A complete millet kitchen in Visakhapatnam
Get a flavor of the past at Amulyam that brings the goodness of millet again within the meals it serves
“The basis of all happiness is health.” This is a reassuring message to examine at the doorway of an eating place. In this situation, it also broadcasts the food philosophy of the newly opened Amulyam at Asilmetta. This is the brand new destination of a complete millet kitchen in the city.
Minimalism rules right here, from the decor to how food is served. The tables and chairs are spaced out, and the lighting is low.
As you look forward to your meal’s arrival, you may find enough to read on its walls about the benefits of bloodless pressed oils and the blessings of cooking in a clay pot.

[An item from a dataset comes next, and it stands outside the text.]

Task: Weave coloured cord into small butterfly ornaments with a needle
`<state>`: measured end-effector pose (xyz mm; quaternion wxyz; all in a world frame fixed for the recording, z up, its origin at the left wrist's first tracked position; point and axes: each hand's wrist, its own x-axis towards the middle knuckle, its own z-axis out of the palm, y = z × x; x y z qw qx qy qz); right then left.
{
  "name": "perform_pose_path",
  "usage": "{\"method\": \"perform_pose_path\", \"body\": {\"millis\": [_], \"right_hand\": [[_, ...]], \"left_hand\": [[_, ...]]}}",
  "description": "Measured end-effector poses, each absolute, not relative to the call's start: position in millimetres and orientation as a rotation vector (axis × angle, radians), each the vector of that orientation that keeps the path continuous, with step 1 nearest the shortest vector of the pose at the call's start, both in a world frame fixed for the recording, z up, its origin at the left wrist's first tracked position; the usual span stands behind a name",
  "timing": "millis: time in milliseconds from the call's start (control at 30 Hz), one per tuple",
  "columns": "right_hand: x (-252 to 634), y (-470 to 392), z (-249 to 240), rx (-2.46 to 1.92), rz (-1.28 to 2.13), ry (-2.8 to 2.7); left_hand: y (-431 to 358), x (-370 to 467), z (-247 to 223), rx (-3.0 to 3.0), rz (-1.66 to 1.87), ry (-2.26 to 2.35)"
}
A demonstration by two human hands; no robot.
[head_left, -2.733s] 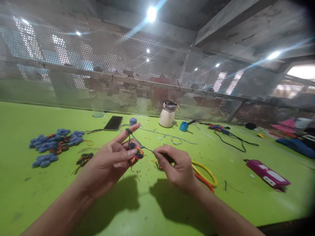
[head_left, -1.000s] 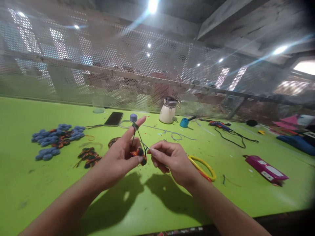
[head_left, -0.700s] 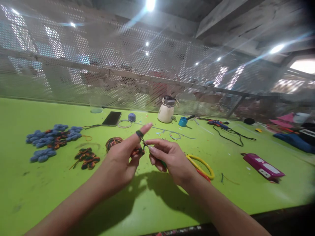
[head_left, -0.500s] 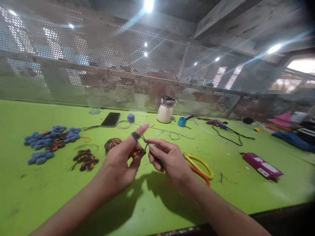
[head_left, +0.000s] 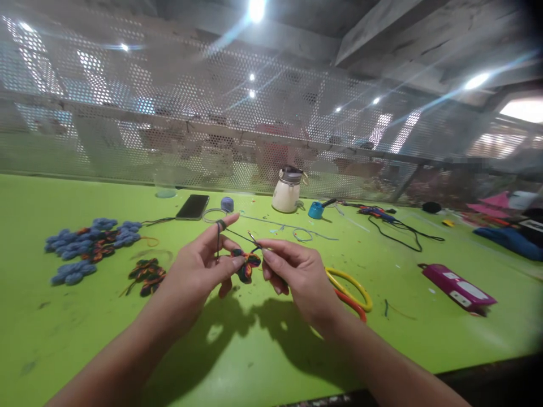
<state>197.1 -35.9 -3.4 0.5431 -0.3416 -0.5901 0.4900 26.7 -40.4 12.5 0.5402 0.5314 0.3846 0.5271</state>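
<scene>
One multicolour flower [head_left: 248, 267] is in work, held above the worktop [head_left: 254, 350], in from the near edge: some petals formed, yarn [head_left: 237, 233] running to the hook [head_left: 251, 235], so prob. only part done; how much is left, can't tell. L hand [head_left: 207, 265] pinches flower, yarn looped on forefinger; R hand [head_left: 292, 265] grips hook. Twd left edge: approx. 4 blue flowers [head_left: 73, 272], overlapping, & min. 1 loose multicolour piece [head_left: 149, 276]. Twd far edge: 1 phone [head_left: 193, 207], 1 bottle [head_left: 285, 196].
</scene>
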Motion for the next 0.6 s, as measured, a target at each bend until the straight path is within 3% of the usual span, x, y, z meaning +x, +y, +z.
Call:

Amulyam is a puppy assignment of K V Suresh Kumar and an example of sustainable practices inside the meals business. It changed into a jump of faith for Suresh to begin a millet-meal restaurant in a sea of burger joints and rapid food centers. Suresh, however, saw the cost of reviving India’s traditional manner of eating. “Millets are making a comeback, and many have realized their goodness,” says Suresh. His passion for natural food and naturopathy led him to start his entrepreneurial task as Swaraj Organics at Peda Waltair. The amalgam eating place changed into an off-shoot of this project. He cultivates organic fruits and greens on leased land at Anandapuram in Visakhapatnam and procures natural produce like millets, honey, pulses, and spices from across the country. S. A.
Amulyam’s menu is straightforward and non-pretentious. Inside the millet thali class, there are four choices— two vegetarian alternatives and non-vegetarian options. At the end of the menu, a card with a unique message for the clients reads: “Most of the objects are cooked in non-glazed clay pots. We use virgin oils like sesame, groundnut, and cow ghee. Most of the vegetables are organically grown on our farm. We use no/very restricted pink chili powder.”
Explaining this further, Suresh says: “To begin a millet-based way of life, cognizance is prime. We try to inform our clients how this eating place isn’t like others.” They even have a technical collaboration with the Indian Institute of Millet Research. The eating place’s chef, Sheik Gayas, and his crew had been educated using Hyderabad-based popular dinner book author Rambabu, fondly referred to as ‘Millet Rambabu,’ a distinctive feature of the wide variety of new recipes he created for the extraordinary sorts of millets.
The vegetarian thali includes a jowar and ragi roti, millet-flavored rice, millet curd rice, vegetable curry, green salad, papad, and pickle. The unique thali also includes millet soup, a starter, and a candy dish.
As I step into its cool interiors on a hot summer, I am supplied with refreshing sugarcane juice in a copper glass.
The principal meal is served on a banana leaf spread over a metal plate. The semi-thick millet and beetroot soup I start with has a clean, peppery flavor.
Then, the piping hot ragi and jowar rotis are served with potato brinjal curry and peanut hen masala (part of the non-vegetarian thali). The tastes are subtle and mild. The dessert is payasam crafted from foxtail millet and jaggery, which rounds up the revel nicely. On Sundays, the restaurant serves millet unique bird biryani.
Chef Gayas believes in a constrained menu. “The idea is to make an ideal evemakesh and keep it healthy. The practice takes longer when we cook in clay pots and with minimum oil. We want to strictly follow the philosophy of ‘healthy’ food that Amulyam stands for,” he states.
The restaurant also has a small outlet that sells Swaraj Organics’ farm produce, such as mangoes and greens, and a number of its natural merchandise, such as foxtail millet Rava, little millet, palm date syrup, coconut bee pollen, millet cookies, and mono-floral honey.